Luis Aguilar

Personal information
- Full name: Luis Aguilar
- Date of birth: January 29, 1984 (age 42)
- Place of birth: Long Beach, California, United States
- Height: 5 ft 8 in (1.73 m)
- Position: Defender

Youth career
- 2002–2003: Rio Hondo College
- 2004–2005: San Francisco Dons

Senior career*
- Years: Team / Apps / (Gls)
- 2005: Ajax Orlando Prospects / 3 / (0)
- 2006–2007: California Cougars (indoor)
- 2007: California Victory / 19 / (0)
- 2007–2008: Montreal Impact / 7 / (0)

= Luis Aguilar (soccer) =

American soccer player (born 1984)

Luis Aguilar (born January 29, 1984) is an American former soccer player who last played as a defender for Montreal Impact in the USL First Division.

== Career ==
Aguilar was born in Long Beach, California. He graduated from La Mirada High School. He attended Rio Hondo College for two years, playing on the men's soccer team in 2002 and 2003. He was a 2002 2007 NSCAA/adidas Men's Junior College Division III All-America. In 2004, Aguilar transferred to the University of San Francisco. He completed his collegiate career in 2005 after winning back-to-back WCC Division I titles with Second and First Team All-WCC awards. In March 2005, Aguilar joined the Ajax Orlando Prospects of the USL Premier Development League. Aguilar was drafted by the California Cougars of Major Indoor Soccer League in March 2006. Aguilar played with the San Francisco Seals. He later played for the Ajax Orlando Prospects. In 2007, he signed with the USL First Division expansion team California Victory.
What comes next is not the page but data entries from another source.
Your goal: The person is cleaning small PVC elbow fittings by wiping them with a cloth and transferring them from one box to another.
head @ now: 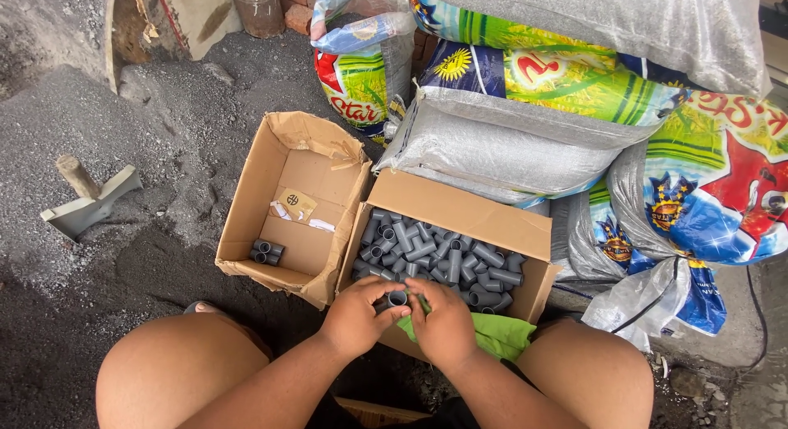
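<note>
Knees: my bare knees frame the bottom of the view, hands between them.
Left hand point(355, 316): fingers curled, pinching a grey pipe fitting point(395, 298) from its left.
Right hand point(444, 322): closed on the same fitting from the right, over a green cloth point(497, 334).
Fitting: held just above the near edge of the full box point(460, 211).
Full box: cardboard, packed with grey fittings point(443, 256).
Left box point(287, 158): open, a few grey fittings point(267, 252) in its near corner, paper slips point(297, 207) on its bottom.
Ground: dark gravel, a trowel point(89, 201) well off to the left.
Behind: stacked woven sacks point(574, 92), grey and brightly printed.
</note>
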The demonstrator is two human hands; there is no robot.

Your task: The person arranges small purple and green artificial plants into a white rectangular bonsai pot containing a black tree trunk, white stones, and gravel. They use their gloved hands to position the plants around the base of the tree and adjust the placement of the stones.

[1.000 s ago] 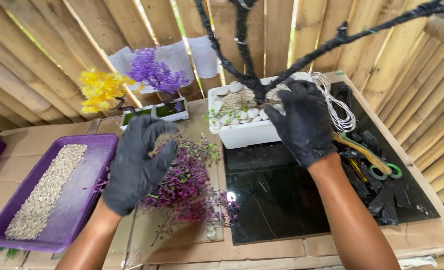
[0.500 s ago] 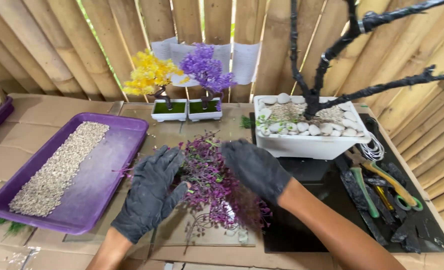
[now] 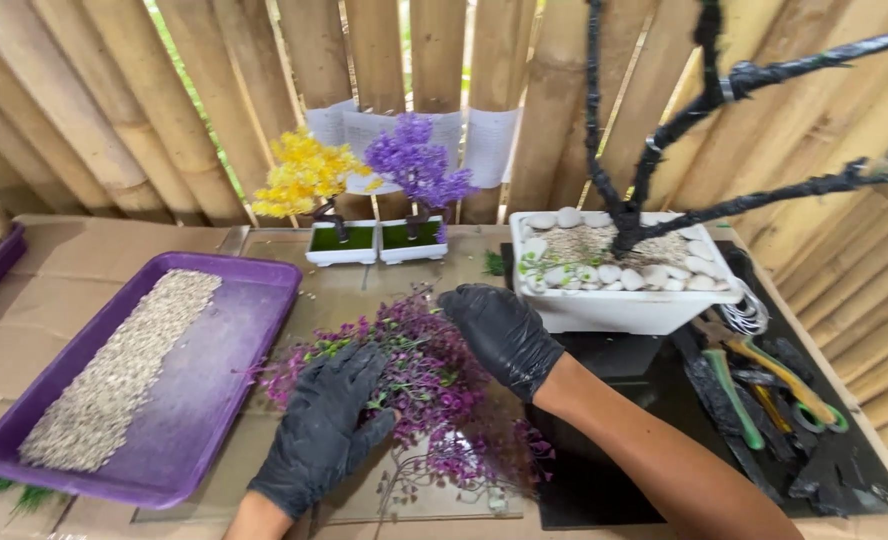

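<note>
Bamboo poles (image 3: 94, 110) close the space behind the table (image 3: 54, 330), with daylight and some green showing through the gaps, and sheets of paper (image 3: 489, 145) hang on them. Flattened cardboard covers the table top, and a black mat (image 3: 614, 480) covers its right part.

My left hand (image 3: 324, 430) and right hand (image 3: 504, 335), both in black gloves, rest on a heap of purple artificial foliage sprigs (image 3: 424, 390) near the front edge, at the middle. The left-hand fingers (image 3: 359, 365) are curled down over the sprigs; the right-hand fingers (image 3: 464, 305) are bent into the heap. I cannot tell if either hand really pinches a sprig or only presses on it.

I think the sprigs are tangled, so lifting one could drag others with it and scatter them, perhaps over the front edge. A clear sheet (image 3: 414, 500) lies under the heap and may slide. The purple tray (image 3: 194, 400) of fine gravel stands just beside the left hand; a push with the wrist could spill it. The white planter (image 3: 624, 310) with the black bare tree (image 3: 624, 215) and white pebbles stands close behind the right hand, and its branches reach over the right side, where a sleeve or arm may catch.

Toward the back edge stand two small trees, a yellow miniature tree (image 3: 304, 175) and a purple miniature tree (image 3: 419, 160). Hand tools with green handles (image 3: 764, 390) lie on the mat at the right.
</note>
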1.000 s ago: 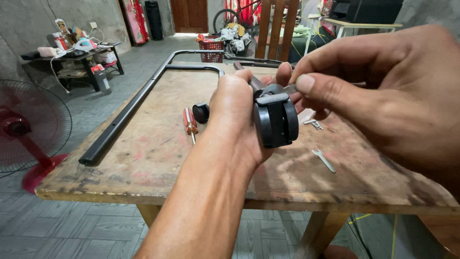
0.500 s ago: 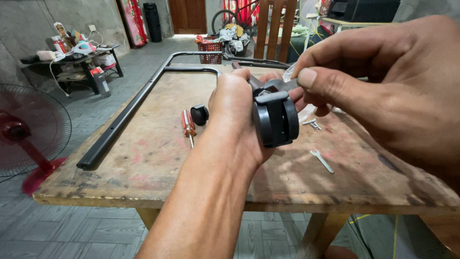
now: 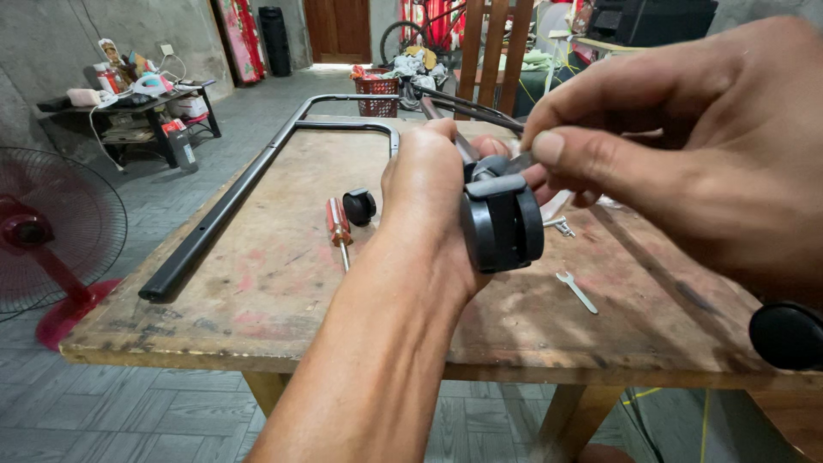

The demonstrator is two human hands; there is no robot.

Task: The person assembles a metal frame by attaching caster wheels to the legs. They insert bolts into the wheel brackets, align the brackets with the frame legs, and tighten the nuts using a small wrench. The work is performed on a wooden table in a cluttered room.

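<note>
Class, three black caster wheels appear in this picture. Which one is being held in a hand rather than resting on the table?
The twin-wheel caster gripped in the left hand. The small caster lies beside the red screwdriver, and another sits at the table's right edge.

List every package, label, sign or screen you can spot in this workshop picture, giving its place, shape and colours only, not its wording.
Red and black box: on the dark side table at far left; small, upright.
Pink block-shaped package: left end of that same table; low, oblong.
Red patterned panel: leaning by the back wall left of the doorway; tall, narrow.
No screen can be made out.
</note>
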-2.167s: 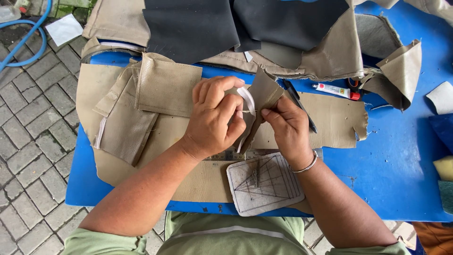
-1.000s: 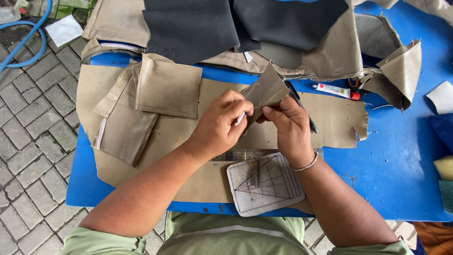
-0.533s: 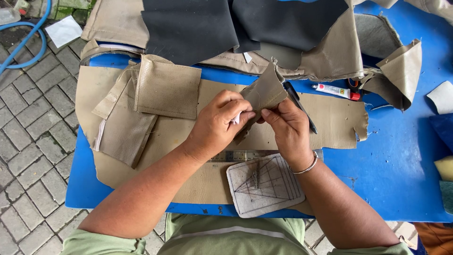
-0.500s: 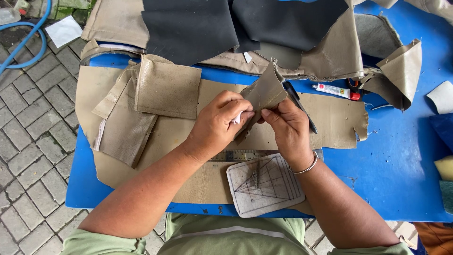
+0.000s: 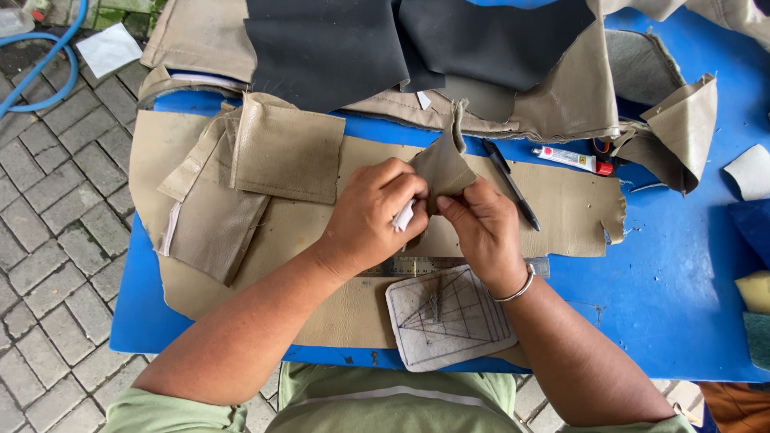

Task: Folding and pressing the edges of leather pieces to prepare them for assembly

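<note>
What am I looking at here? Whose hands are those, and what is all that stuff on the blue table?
There is no machine here, only a person working with bare hands. The one picture comes from a camera worn on the person's head, looking down, so you see the arms from above.

The left hand and the right hand pinch a small folded tan leather piece between them. A bit of white strip shows at the left fingers.

On the blue table lies a big tan leather sheet. On it are a tan pocket piece, a black pen, a metal ruler and a white pad with drawn lines. A small glue tube lies farther back, beside black sheets.
</note>
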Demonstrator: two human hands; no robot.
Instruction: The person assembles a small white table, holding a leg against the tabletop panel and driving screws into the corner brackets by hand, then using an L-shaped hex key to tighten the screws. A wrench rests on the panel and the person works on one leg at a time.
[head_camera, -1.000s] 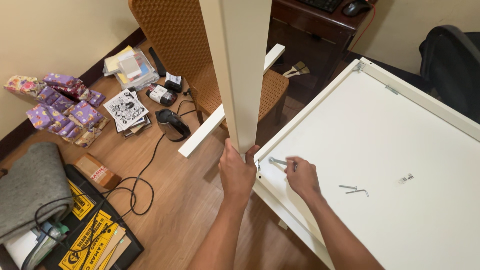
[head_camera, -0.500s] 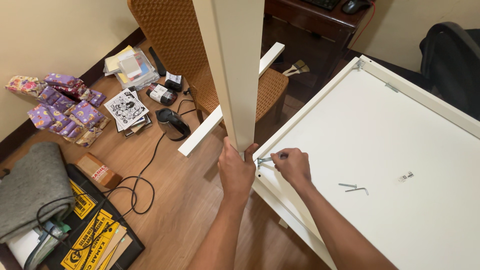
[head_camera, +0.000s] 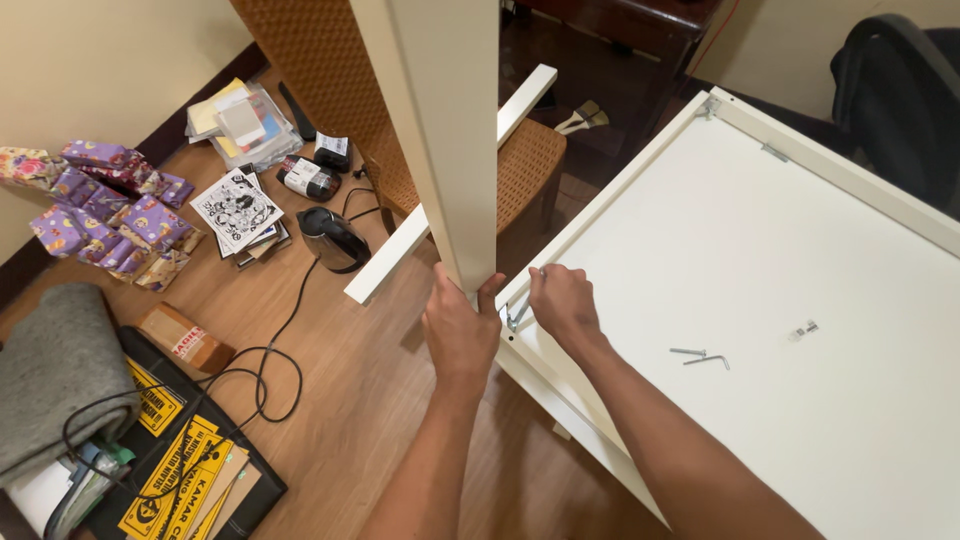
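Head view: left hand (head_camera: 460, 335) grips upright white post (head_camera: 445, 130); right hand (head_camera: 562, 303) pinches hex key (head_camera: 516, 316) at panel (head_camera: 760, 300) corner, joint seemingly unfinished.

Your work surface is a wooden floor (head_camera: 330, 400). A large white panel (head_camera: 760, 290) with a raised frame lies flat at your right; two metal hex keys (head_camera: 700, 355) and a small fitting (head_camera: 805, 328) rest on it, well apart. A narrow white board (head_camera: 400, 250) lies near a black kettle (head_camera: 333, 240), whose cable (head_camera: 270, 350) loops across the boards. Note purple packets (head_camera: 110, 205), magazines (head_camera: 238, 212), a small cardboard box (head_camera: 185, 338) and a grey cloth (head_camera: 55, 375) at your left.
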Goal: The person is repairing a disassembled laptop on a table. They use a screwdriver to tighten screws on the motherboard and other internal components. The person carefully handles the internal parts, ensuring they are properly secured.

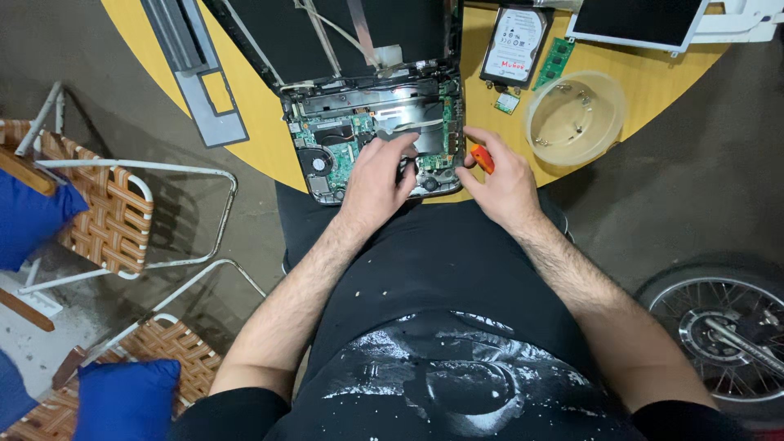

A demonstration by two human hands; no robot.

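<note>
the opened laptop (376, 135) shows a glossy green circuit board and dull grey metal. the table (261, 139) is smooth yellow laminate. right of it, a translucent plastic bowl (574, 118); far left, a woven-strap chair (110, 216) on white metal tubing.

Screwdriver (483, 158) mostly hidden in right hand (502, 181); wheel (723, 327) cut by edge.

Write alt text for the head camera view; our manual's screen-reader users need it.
A person's left hand rests on the exposed circuit board of an opened laptop on a yellow round table, while the right hand holds an orange-handled tool at its edge. A hard drive, memory stick and plastic bowl lie nearby.
</note>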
He played nineteen games with the Victory before being traded to the Montreal Impact on July 30, 2007. He then played seven games with the Impact through the end of the 2007 season that includes making the starting squad for the playoffs. He was signed to a 3-year contract extension with the Impact and played through the first half of the 2008 season until an injury caused him to retire early. He currently resides in San Francisco.